A SCANNER DARKLY PRODUCTION NOTES
Tagline: Everything is not going to be OK
"A Scanner Darkly" is set in suburban Orange County, California in a future where America has lost the war on drugs. When one reluctant undercover cop is ordered to start spying on his friends, he is launched on a paranoid journey into the absurd, where identities and loyalties are impossible to decode. It is a cautionary tale of drug use based on the novel by Philip K. Dick and his own experiences.
Like a graphic novel come to life, "A Scanner Darkly" will use live action photography overlaid with an advanced animation process (interpolated rotoscoping) to create a haunting, highly stylized vision of the future. The technology, first employed in Richard Linklater's 2001 film "Waking Life," has evolved to produce even more emotional impact and detail.

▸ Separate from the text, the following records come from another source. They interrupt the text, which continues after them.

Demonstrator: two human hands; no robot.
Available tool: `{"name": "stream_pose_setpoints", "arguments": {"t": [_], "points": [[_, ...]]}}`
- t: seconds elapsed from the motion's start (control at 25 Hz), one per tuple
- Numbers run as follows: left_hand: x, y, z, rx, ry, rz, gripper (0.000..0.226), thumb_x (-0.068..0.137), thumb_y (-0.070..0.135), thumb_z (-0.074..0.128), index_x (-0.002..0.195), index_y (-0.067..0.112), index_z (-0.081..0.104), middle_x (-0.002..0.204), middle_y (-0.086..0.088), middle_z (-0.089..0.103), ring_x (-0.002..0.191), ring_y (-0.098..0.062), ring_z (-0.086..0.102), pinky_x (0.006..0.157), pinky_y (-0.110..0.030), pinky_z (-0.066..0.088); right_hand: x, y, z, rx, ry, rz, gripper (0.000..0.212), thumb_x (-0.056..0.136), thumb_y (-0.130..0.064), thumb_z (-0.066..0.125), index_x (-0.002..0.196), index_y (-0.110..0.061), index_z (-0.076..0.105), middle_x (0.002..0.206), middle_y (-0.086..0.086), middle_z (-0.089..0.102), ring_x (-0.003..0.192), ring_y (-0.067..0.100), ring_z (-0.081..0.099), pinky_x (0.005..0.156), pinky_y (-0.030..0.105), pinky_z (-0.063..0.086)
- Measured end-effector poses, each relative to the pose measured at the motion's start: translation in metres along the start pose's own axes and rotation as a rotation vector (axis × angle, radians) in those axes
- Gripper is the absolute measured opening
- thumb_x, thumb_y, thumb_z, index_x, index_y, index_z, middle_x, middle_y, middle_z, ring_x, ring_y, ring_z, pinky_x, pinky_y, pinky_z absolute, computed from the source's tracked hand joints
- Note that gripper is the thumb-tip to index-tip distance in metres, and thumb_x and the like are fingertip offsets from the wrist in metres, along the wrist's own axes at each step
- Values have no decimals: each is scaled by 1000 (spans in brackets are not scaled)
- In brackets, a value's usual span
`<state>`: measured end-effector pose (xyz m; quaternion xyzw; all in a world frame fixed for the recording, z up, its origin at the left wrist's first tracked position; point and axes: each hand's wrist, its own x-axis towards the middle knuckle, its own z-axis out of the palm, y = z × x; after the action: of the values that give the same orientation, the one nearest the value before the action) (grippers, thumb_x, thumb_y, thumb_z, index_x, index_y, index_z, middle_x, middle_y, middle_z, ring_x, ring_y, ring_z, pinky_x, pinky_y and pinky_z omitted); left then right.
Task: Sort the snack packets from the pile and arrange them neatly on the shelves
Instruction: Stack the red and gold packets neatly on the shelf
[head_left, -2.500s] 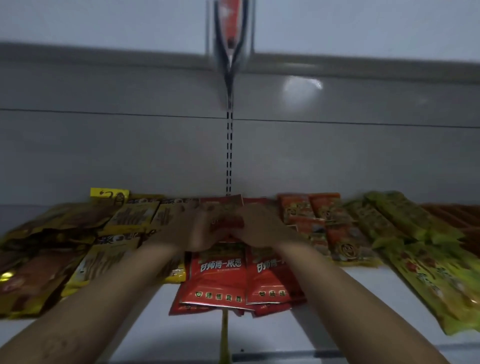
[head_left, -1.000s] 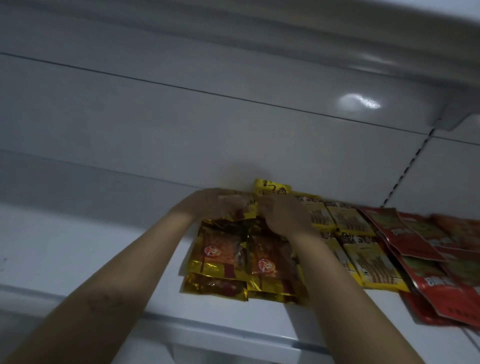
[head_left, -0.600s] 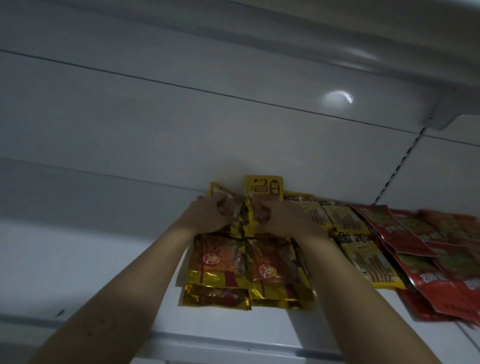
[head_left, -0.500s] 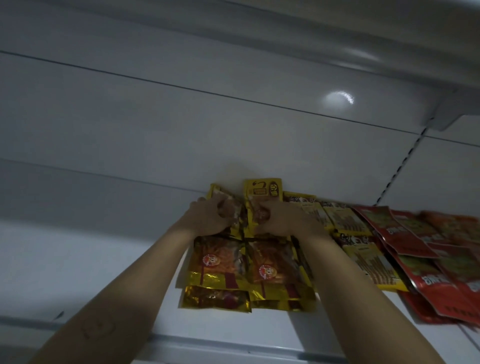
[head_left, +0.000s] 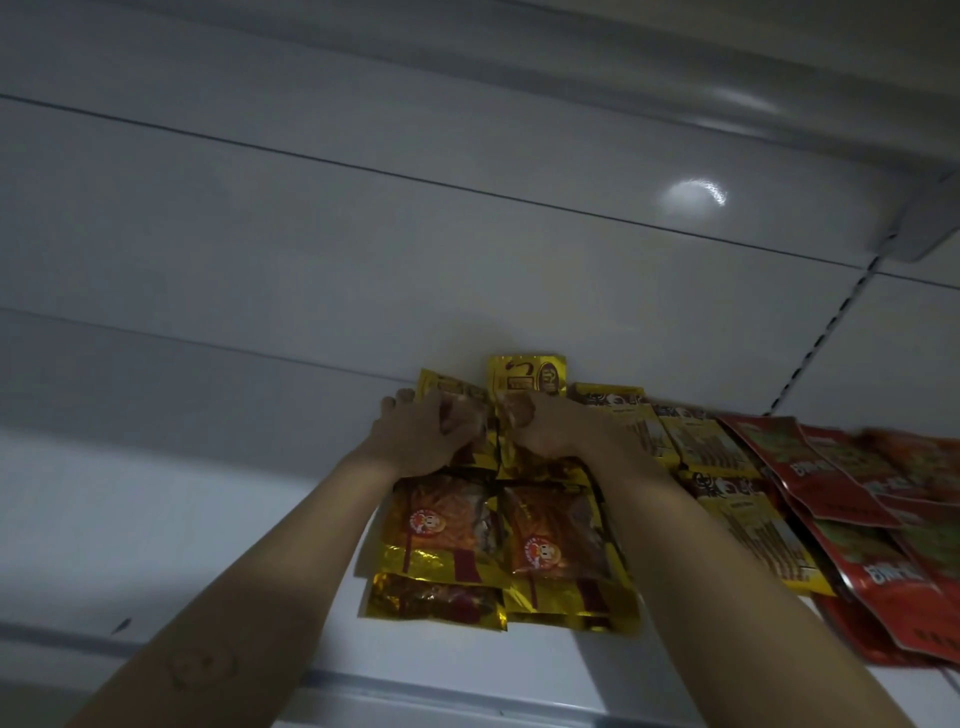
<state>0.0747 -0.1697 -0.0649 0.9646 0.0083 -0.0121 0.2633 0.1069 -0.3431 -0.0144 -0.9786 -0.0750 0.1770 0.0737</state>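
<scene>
Having moved left from the red packets, the left hand and right hand now grip the far gold packets on the shelf, apparently tidying that row.

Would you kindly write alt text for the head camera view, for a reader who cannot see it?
The left hand and right hand each grip the rear ones of the gold snack packets laid in two columns on a white shelf. To their right lie yellow packets, then red packets.
</scene>
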Motion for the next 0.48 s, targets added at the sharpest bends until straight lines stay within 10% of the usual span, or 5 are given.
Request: {"name": "stream_pose_setpoints", "arguments": {"t": [0.2,0.48], "points": [[-2,-2,-2,105,25,84,62,95,59,45,146,25,35,151,-6,35,137,-33,27,107,-48,27,0,-6,-10,-281,-73,4,51,104,-43,34,118,-1,57,143,25,42,141,41,24,119,51,11],[-4,-5,-7,178,6,115,63,94,59,45,146,26,34,151,-6,34,138,-32,25,108,-48,24,15,3,-13,-135,-16,52,123,78,-60,71,154,-11,-13,160,20,-10,145,43,14,114,48,30]]}}
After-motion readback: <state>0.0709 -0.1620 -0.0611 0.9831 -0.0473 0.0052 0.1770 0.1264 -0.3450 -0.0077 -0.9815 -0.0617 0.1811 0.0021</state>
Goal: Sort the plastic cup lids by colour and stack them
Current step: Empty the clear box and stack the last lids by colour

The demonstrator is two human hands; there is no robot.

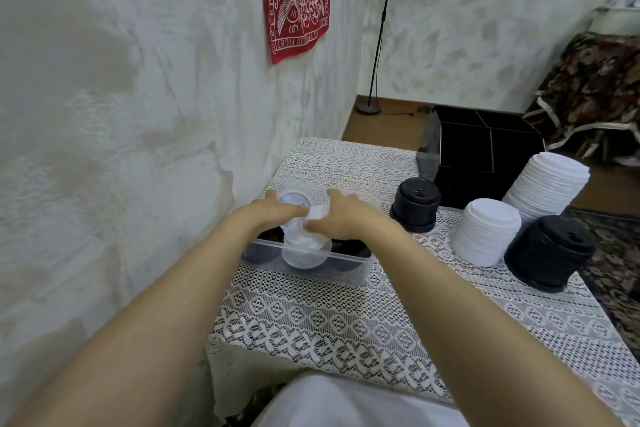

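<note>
From the head view, both hands meet over the bin [346, 263], probably because the unsorted lids lie there. The left hand [273, 215] curls round a clear stack [303, 246] tilted above the bin. The right hand [341, 220] touches a white lid [317, 211], but I cannot tell whether it pinches it. The white stacks [485, 230] and black stacks [415, 204] stand to the right, which keeps the colours separate. Blur and the hands hide most of the bin's contents.

Fingers [334, 198] blurred, grip unclear
Left hand [273, 211] and right hand [343, 218] hide most of what lies in the clear bin [349, 263].
</note>
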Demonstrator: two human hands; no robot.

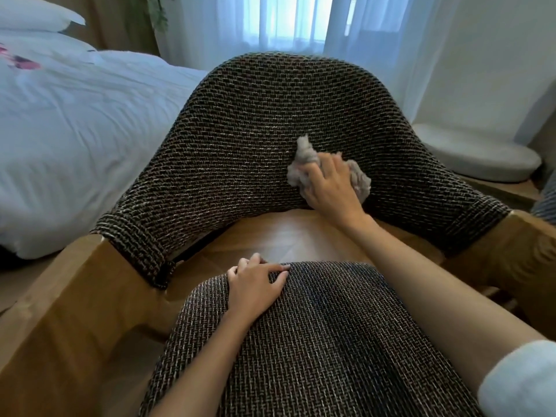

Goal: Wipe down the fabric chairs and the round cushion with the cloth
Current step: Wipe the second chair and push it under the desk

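Head view: right grip [331,188] clutches cloth [302,159] against chair back [255,121]. On the seat [331,341], left grip [255,285] rests flat, released.

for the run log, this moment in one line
right hand grips grey cloth against dark woven chair backrest | left hand rests on woven seat | round grey cushion aside

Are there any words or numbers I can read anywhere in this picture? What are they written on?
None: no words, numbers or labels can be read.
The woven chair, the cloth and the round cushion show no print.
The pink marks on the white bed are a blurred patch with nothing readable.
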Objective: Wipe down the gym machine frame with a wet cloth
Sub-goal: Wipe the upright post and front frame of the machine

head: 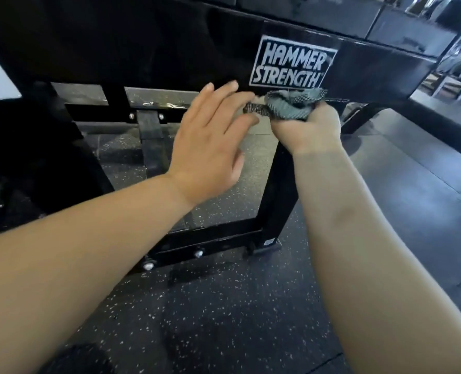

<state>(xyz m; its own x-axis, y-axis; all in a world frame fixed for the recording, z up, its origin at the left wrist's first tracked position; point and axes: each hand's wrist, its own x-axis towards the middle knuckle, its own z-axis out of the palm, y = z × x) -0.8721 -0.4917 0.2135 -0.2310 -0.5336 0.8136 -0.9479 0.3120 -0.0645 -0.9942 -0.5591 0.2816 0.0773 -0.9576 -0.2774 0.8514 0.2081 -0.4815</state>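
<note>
The right hand [309, 128] clutches a bunched grey cloth [288, 105] against the black machine frame [170, 49], just under its logo [291, 64]; the left hand [210, 147] hovers beside it, fingers [218, 95] straight.

The left forearm [89, 238] enters from 8 o'clock, uncovered from the picture's edge to the wrist and smooth, with a faint crease where the wrist meets the left grip [210, 147]. That grip is bare too. Its knuckles are soft in outline, and its fingertips toward 1 o'clock and its thumb are blurred. The right forearm [372, 252] enters from 5 o'clock, likewise uncovered, with a faint mark [342, 214] on the skin partway along. The right grip [313, 130] is bare as well. Its fingers are hidden.
</note>
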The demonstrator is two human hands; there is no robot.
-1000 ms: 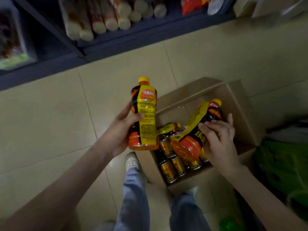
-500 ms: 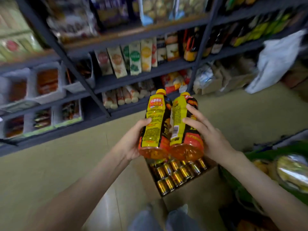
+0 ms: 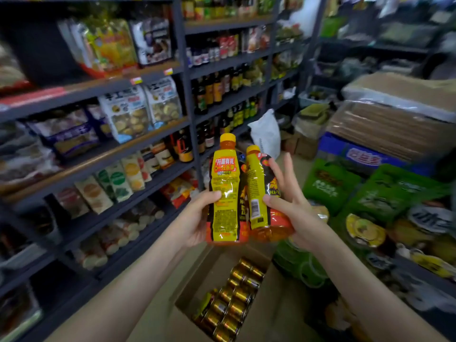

LOCATION: Suburban Orange County, California.
TIME: The near future.
America’s endless and futile war on drugs has become one and the same with its war on terror. Reluctant undercover cop Bob Arctor (Keanu Reeves) follows orders to start spying on his friends, Jim Barris (Robert Downey Jr.), Ernie Luckman (Woody Harrelson), Donna Hawthorne (Winona Ryder) and Charles Freck (Rory Cochrane). When he is directed to step up the surveillance on himself, he is launched on a paranoid journey into the absurd, where identities and loyalties are impossible to decode. Based on legendary science-fiction author Philip K. Dick’s own experiences, “A Scanner Darkly” tells the darkly comedic, caustic, but deeply tragic tale of drug use in the modern world. The film plays like a graphic novel come to life with live-action photography overlaid with an advanced animation process—a method known as interpolated rotoscoping, first employed in writer/director Richard Linklater’s 2001 film "Waking Life" — to create a haunting version of America, seven years from now.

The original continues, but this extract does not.